Book: The Great Cholesterol Con
A few minutes ago, I decided to put aside the book The Great Cholesterol Con by Malcolm Kendrick. Actually, I was given the Dutch translation (EAN 9789085711711) to read. Google will give you a long list of bookreviews and bloggers praising the book by “Dr. Kendrick,” but the website of THe International Cholesterol Sceptics (THINCS) lists him as an MbChB and an MRCGP, not as a PhD. I will assume that the bloggers and reviewers are the ones waving around the “dr.” erroneously. That personal pet peeve aside, any review or argument should not be ad hominem.
Mr. Kendrick makes quite a few interesting points (at least in the first six chapters) about the state of cholesterol research. He makes a case that we should really take the term “research” with a considerable grain of salt. A strong case, indeed. It seems what is “public knowledge” with regards to cholesterol today is propaganda from the Statin Mafia. Considering that a lot of popularly published food related research seems shifty at best, I did set out to read this book looking forward to reading some well founded arguments. Like I said, the book makes a point quite clear… and loudly so. It is very loud indeed.
It seems many people that have read this book find it a very attractive feature. Admittedly, for the first two or three chapters, it is fun to get this image of the author stamping his feet in fits of rage, turning tomato red and exceedingly more consumed with bloodlust. The problem I have with this book, however, is that it keeps on making the same point over and over and over and over. Adding evidence to a point you are making is usually a very good idea. Concluding after every piece of evidence that quod erat demonstrandum does get to be rather exhausting and it does not make for a very comfortable read. In other words, there is not so much a nicely built up single argument, but rather an endless string of variations of the same argument, all of them laden with sarcasm and a self-righteousness that would even impress the supporters of the cholesterol hypothesis that Kendrick so strongly opposes.

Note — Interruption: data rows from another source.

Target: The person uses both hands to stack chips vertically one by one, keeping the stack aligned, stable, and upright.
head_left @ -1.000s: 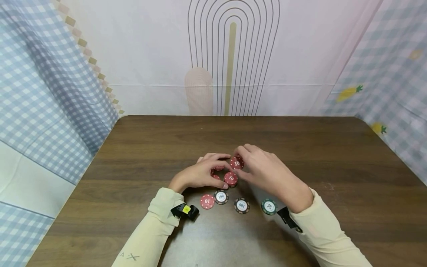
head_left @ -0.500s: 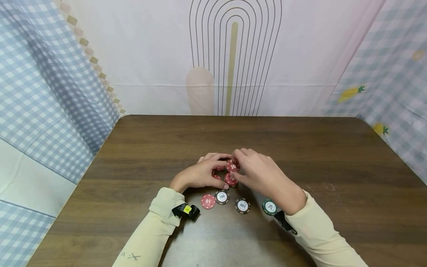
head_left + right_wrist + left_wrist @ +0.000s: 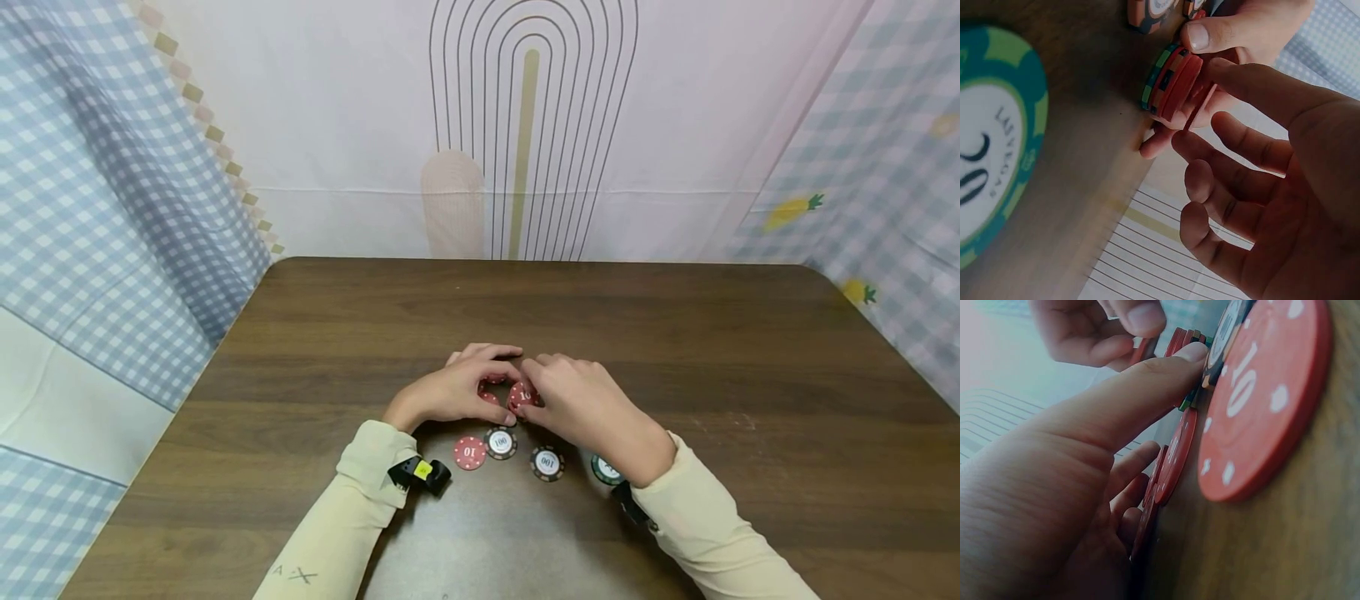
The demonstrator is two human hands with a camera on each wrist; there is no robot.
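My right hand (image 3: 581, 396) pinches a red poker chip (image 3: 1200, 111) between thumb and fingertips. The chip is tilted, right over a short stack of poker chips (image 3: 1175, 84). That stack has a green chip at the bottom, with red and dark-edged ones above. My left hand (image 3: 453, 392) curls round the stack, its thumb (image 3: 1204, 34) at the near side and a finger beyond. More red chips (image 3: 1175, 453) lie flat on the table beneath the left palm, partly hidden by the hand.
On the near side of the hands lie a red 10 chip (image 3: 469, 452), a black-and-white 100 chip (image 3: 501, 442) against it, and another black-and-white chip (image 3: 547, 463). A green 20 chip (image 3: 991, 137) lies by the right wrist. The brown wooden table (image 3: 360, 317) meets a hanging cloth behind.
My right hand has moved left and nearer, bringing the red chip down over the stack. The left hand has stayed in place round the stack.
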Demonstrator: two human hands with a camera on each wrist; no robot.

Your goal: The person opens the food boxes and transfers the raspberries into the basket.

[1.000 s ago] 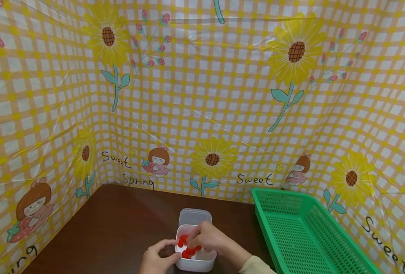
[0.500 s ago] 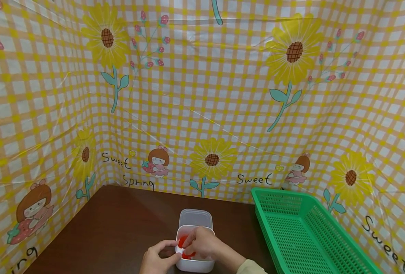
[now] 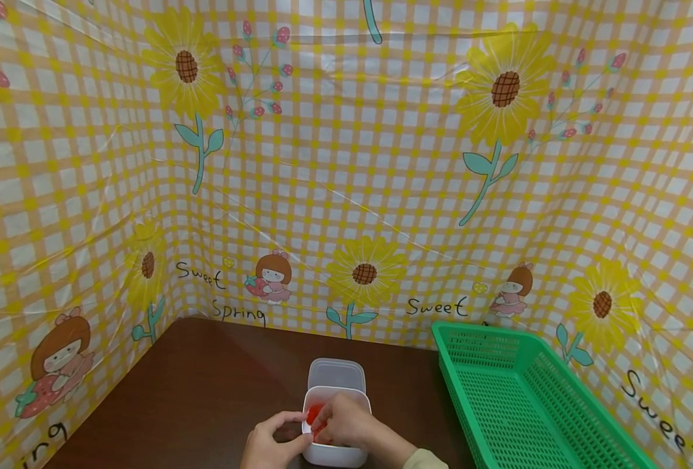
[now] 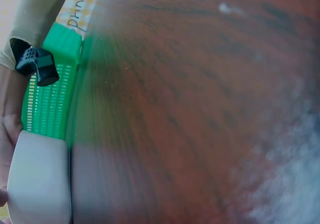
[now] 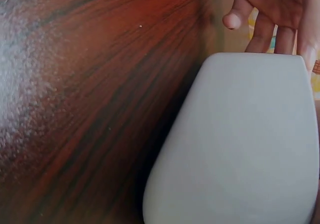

On that last note: Malcolm Kendrick does have a tendency to keep double standards in his argument to the extent that he actually starts polluting his otherwise well founded proofs with fallacies. Where support for the cholesterol hypothesis being published in The Lancet, The British Medical Journal or The New England Journal of Medicine is an outrageous disgrace, whereas an opponent of the hypothesis publishing in any of those journals is actually an argument for their testimony, i.e. argumentum ad verecundiam.
All in all, the argument made seems to be an important one and he seems to be on the side of the evidence. Read the book; maybe the sarcasm is more to your taste than it is to mine. The points made deserve to be. If you are like me, however, the points are sufficiently made about a third into book.
Gibburt
There’s generally quite an enormous gap between the amount of food “research” that makes it into mainstream media and the number of proper scientific studies on the topic.